Provided data →
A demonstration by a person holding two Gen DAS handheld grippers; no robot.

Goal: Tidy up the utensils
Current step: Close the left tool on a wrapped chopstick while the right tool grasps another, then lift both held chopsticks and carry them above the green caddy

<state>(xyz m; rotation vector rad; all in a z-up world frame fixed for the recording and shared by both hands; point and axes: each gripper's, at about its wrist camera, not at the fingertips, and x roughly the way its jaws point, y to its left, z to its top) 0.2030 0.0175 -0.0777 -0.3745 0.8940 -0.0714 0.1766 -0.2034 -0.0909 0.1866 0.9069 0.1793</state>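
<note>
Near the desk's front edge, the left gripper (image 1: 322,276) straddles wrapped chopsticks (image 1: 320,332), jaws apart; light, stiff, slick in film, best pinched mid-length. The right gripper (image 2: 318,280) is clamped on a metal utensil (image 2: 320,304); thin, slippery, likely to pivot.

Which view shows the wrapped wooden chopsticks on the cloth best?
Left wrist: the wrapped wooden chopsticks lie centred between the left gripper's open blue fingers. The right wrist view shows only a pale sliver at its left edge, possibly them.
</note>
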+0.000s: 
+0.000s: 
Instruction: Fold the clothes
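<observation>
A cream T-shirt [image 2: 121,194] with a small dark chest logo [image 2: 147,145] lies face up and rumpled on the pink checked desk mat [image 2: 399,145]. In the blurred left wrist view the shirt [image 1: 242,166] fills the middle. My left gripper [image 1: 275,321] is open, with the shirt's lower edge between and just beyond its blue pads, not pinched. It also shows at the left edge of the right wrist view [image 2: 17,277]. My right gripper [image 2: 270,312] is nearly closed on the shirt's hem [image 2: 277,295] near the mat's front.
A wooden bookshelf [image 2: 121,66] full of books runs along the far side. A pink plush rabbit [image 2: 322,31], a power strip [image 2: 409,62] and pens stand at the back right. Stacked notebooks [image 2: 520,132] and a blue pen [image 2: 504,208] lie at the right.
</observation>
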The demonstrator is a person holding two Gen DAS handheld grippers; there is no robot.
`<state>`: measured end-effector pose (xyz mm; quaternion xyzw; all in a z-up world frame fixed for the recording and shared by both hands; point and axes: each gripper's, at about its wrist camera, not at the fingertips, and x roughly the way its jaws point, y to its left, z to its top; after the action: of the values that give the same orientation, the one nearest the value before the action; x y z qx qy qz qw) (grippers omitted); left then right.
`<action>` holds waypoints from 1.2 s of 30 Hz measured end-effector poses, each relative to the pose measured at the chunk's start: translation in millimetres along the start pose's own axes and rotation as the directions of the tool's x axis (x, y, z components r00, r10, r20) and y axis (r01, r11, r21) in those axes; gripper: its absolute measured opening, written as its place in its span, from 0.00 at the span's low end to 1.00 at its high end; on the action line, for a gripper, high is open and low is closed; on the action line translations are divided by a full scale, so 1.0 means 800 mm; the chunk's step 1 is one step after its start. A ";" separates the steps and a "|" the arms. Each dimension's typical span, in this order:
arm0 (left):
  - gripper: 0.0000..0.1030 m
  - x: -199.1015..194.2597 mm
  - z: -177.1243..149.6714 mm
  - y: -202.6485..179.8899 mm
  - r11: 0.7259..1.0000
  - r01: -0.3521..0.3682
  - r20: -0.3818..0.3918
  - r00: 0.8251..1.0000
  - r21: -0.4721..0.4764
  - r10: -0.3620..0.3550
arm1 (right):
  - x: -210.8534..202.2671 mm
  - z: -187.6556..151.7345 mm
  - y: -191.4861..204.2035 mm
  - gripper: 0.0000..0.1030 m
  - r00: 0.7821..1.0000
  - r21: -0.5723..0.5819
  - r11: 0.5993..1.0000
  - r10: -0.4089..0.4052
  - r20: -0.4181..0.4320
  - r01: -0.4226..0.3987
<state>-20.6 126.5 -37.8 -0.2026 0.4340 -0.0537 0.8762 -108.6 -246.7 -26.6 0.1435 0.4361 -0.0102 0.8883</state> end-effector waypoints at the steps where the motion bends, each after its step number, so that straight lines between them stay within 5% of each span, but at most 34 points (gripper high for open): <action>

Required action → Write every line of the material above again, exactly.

Reply →
A demonstration by a person holding two Gen DAS handheld grippers; no robot.

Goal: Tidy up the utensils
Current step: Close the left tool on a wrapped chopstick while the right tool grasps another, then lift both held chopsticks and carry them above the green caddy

<state>(xyz m; rotation vector rad; all in a z-up world frame fixed for the recording and shared by both hands; point and axes: each gripper's, at about its wrist camera, not at the fingertips, and x roughly the way its jaws point, y to its left, z to its top) 0.2030 0.0175 -0.0777 -0.3745 0.8940 -0.0714 0.1766 -0.2034 -0.0909 0.1866 0.9069 0.1793</state>
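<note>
Near the desk's front edge, the left gripper (image 1: 322,276) straddles wrapped chopsticks (image 1: 320,332), jaws apart; light, stiff, slick in film, best pinched mid-length. The right gripper (image 2: 318,280) is clamped on a metal utensil (image 2: 320,304); thin, slippery, likely to pivot.

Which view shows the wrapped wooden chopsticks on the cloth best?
Left wrist: the wrapped wooden chopsticks lie centred between the left gripper's open blue fingers. The right wrist view shows only a pale sliver at its left edge, possibly them.
</note>
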+0.000s: 
+0.000s: 
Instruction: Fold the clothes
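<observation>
A cream T-shirt [image 2: 121,194] with a small dark chest logo [image 2: 147,145] lies face up and rumpled on the pink checked desk mat [image 2: 399,145]. In the blurred left wrist view the shirt [image 1: 242,166] fills the middle. My left gripper [image 1: 275,321] is open, with the shirt's lower edge between and just beyond its blue pads, not pinched. It also shows at the left edge of the right wrist view [image 2: 17,277]. My right gripper [image 2: 270,312] is nearly closed on the shirt's hem [image 2: 277,295] near the mat's front.
A wooden bookshelf [image 2: 121,66] full of books runs along the far side. A pink plush rabbit [image 2: 322,31], a power strip [image 2: 409,62] and pens stand at the back right. Stacked notebooks [image 2: 520,132] and a blue pen [image 2: 504,208] lie at the right.
</observation>
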The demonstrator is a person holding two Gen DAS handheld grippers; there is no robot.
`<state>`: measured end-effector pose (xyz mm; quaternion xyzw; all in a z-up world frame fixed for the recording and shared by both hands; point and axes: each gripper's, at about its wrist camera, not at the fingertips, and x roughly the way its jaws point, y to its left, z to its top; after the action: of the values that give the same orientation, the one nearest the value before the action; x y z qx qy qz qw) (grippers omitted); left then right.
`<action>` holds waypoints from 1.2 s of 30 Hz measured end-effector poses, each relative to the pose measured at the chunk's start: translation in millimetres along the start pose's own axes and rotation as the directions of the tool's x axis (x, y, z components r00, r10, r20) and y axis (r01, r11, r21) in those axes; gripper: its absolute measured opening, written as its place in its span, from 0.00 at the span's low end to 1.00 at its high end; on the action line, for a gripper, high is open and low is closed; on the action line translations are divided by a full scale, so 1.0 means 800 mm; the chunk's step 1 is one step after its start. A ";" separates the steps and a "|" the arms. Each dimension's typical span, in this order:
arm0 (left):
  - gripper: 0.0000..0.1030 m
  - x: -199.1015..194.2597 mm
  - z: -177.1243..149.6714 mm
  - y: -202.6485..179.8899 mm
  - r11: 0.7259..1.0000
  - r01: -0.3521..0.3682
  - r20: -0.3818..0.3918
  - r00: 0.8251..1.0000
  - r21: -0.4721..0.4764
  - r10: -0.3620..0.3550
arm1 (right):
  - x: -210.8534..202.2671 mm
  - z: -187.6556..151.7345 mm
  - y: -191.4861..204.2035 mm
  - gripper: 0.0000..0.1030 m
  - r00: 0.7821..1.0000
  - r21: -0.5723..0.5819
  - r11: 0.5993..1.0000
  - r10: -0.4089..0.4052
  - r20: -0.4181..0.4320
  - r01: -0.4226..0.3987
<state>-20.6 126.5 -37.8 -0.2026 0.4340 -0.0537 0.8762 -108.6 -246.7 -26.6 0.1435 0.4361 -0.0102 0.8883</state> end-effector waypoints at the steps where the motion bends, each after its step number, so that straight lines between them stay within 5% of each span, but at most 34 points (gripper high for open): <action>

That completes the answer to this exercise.